■ Requirement ■
Each line of the data below that holds the word "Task" is to be reported in full.

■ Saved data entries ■
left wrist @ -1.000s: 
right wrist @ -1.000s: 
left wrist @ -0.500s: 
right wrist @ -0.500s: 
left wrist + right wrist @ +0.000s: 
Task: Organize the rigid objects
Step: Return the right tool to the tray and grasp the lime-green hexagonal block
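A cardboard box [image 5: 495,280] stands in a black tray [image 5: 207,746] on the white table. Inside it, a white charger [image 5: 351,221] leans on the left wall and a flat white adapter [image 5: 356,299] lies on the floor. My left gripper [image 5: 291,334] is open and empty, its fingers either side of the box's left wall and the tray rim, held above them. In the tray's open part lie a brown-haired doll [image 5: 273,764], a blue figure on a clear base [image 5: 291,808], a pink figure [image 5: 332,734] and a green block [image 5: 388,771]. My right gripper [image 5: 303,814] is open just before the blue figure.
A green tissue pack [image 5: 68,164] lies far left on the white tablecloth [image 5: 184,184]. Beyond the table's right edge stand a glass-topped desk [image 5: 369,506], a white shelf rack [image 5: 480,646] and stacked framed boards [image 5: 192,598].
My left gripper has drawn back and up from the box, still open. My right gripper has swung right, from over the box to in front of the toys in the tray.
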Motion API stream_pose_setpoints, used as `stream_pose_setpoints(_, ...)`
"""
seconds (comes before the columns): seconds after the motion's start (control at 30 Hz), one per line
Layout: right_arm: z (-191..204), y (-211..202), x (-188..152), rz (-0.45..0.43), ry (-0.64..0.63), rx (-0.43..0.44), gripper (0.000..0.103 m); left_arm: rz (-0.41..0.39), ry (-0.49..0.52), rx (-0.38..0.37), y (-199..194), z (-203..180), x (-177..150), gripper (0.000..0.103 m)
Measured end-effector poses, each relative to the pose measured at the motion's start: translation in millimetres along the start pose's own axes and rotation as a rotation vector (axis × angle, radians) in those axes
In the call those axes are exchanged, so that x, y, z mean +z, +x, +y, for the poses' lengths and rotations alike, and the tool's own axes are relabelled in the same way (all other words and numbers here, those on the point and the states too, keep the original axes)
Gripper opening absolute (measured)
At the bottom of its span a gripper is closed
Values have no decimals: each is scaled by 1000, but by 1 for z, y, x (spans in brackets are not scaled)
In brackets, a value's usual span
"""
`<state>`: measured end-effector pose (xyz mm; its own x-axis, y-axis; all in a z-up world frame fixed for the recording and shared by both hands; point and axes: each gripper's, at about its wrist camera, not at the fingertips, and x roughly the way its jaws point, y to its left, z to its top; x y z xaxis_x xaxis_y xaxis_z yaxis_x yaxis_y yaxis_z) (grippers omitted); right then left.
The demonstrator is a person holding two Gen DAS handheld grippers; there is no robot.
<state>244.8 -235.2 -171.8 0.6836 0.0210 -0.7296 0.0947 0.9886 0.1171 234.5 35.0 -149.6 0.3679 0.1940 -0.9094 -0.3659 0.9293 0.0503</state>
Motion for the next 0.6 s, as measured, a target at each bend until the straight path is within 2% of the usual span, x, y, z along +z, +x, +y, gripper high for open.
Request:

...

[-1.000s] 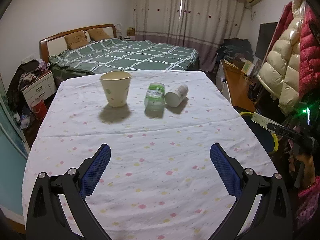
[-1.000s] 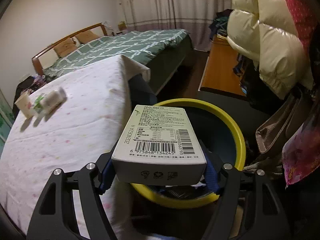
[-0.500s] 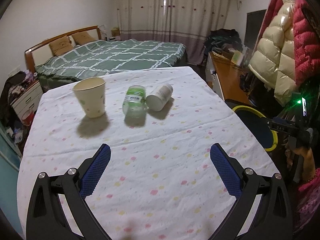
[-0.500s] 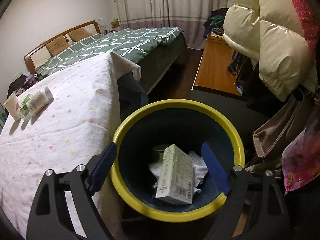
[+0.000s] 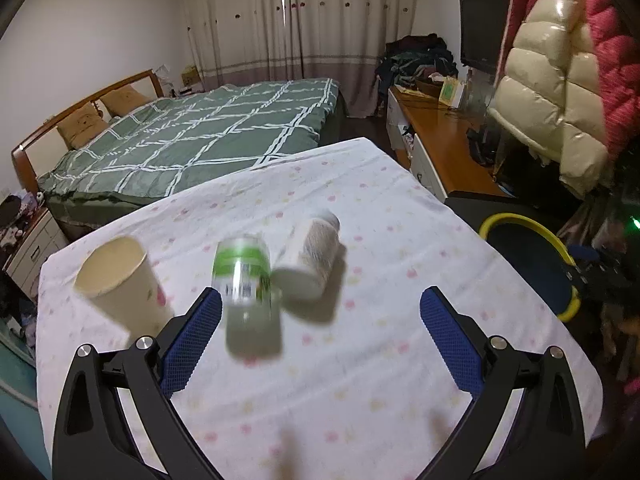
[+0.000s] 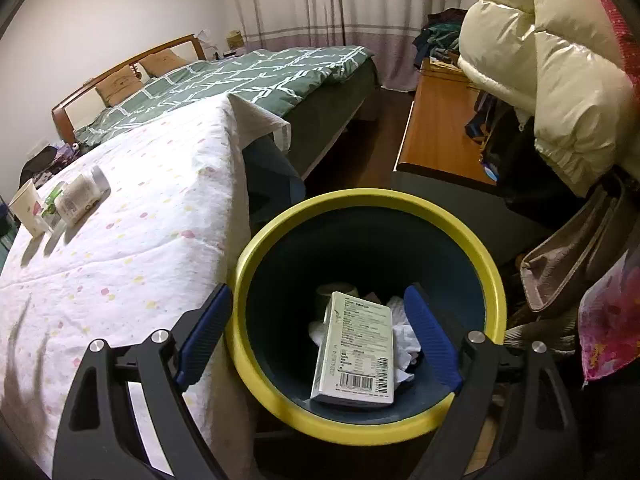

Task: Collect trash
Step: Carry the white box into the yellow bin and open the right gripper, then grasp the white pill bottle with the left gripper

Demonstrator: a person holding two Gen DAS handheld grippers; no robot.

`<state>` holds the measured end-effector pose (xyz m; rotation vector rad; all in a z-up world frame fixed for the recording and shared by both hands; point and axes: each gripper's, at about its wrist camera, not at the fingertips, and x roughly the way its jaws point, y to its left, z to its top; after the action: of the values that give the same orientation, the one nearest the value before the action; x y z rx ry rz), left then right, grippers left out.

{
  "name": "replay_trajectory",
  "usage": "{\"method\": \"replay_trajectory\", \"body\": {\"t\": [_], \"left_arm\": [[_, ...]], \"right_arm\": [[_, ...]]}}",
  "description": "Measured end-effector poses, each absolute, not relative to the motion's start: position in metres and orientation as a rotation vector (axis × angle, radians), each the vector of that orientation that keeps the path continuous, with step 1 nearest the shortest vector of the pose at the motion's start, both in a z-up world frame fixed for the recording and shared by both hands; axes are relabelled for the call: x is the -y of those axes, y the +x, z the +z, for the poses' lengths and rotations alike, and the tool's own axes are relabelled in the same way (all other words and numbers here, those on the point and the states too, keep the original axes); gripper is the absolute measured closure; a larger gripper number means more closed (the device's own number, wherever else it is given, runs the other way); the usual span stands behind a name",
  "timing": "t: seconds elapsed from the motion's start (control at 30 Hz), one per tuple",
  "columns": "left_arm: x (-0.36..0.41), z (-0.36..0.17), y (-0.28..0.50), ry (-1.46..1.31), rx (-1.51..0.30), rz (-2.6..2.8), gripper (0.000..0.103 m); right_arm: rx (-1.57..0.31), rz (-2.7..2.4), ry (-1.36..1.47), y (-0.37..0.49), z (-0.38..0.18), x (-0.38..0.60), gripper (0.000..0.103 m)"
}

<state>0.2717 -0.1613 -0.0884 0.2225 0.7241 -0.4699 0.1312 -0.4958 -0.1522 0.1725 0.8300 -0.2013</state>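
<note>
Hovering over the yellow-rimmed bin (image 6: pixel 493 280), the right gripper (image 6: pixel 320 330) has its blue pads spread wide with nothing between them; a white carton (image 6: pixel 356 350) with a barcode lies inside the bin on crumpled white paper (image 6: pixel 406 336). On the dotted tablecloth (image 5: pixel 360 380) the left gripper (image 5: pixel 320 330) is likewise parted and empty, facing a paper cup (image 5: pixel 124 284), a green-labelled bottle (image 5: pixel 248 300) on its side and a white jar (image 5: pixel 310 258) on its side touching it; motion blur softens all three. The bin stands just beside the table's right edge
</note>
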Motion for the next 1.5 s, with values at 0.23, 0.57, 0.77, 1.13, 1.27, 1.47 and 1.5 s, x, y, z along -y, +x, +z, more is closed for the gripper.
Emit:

■ Problem solution ■
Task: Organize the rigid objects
Task: Collect trash

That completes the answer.